I put down the phone, and then hit the redial button.

Come back to bluepencildiaries.blogspot.com tomorrow for the next page of Goodbye Earth!

Saturday, January 16, 2010

Goodbye Earth, pt. 6

Goodbye Earth
Page Six
Again, 2 days of Star's life are included in this page. Remember this in order to avoid confusion.

Jerri eyed me in the strangest way and I almost thought I had made a fool of myself. Then she grabbed me in a huge hug and said, "You know, you are my best friend, and I'm glad you're gonna live."

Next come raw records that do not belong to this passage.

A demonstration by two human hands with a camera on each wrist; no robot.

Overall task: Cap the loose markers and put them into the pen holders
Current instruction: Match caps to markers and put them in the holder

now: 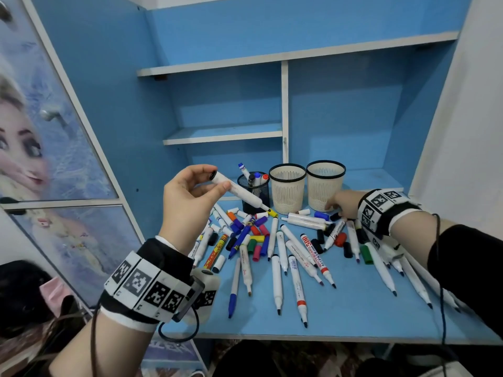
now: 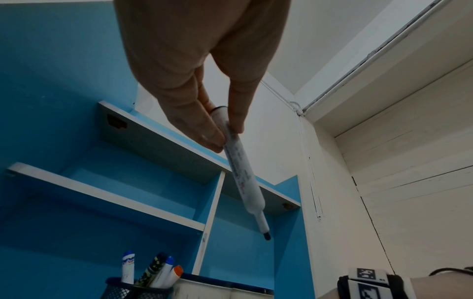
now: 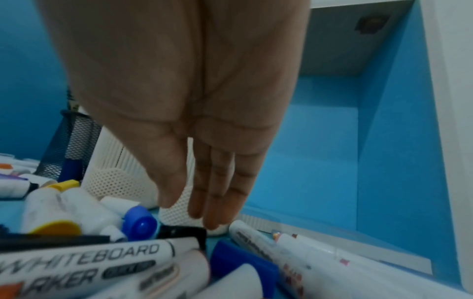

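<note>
One marker (image 3: 84, 267), "WHITEBOARD MARKER" label

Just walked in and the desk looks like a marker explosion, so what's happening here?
A person is sorting markers. Their left hand holds an uncapped white marker up by its back end. Their right hand reaches, fingers straight, toward loose caps by the right cream holder. Only the black mesh holder has markers; many lie uncapped on the desk.

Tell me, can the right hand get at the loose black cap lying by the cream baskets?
Probably yes: the right hand is open, holds nothing, and its fingertips hover just beside the loose black cap, with nothing covering it.
</note>
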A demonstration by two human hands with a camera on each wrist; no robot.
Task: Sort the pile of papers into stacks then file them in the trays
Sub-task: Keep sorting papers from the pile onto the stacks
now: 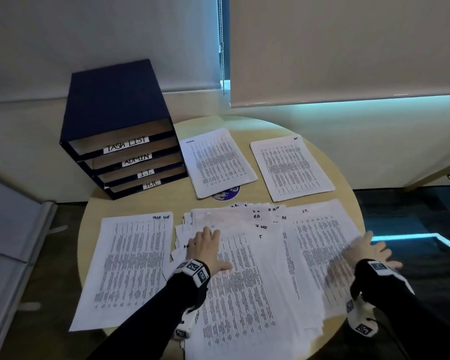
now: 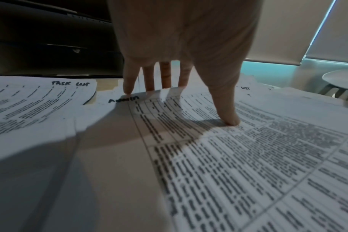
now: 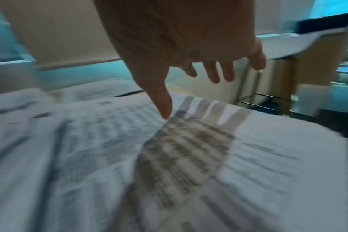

For the first time that day, I felt happy and carefree. I never would have thought that I would have a best friend. The best I could expect in my life was a person who did not just pretend to be my friend, because they wanted to use my badminton net, or whatever.

So that day I finally became real friends with Jerri Tarantelly, but also that day I did other things.

I learned the true meaning of what is going to happen in ten days.

I realized that I was best friends with someone.

I became a VERY stressed out girl.


Saturday, December 12, 2012

I walked through the parking lot of the NASA facility. My family was not allowed to enter the headquarters. I wore my hair in an excrutiatingly shiny style. I wore clean jeans, and a soft sweater. Upon my feet were my mom’s high-heeled black leather boots. Usually, I was not allowed to wear them, but this was a special occasion.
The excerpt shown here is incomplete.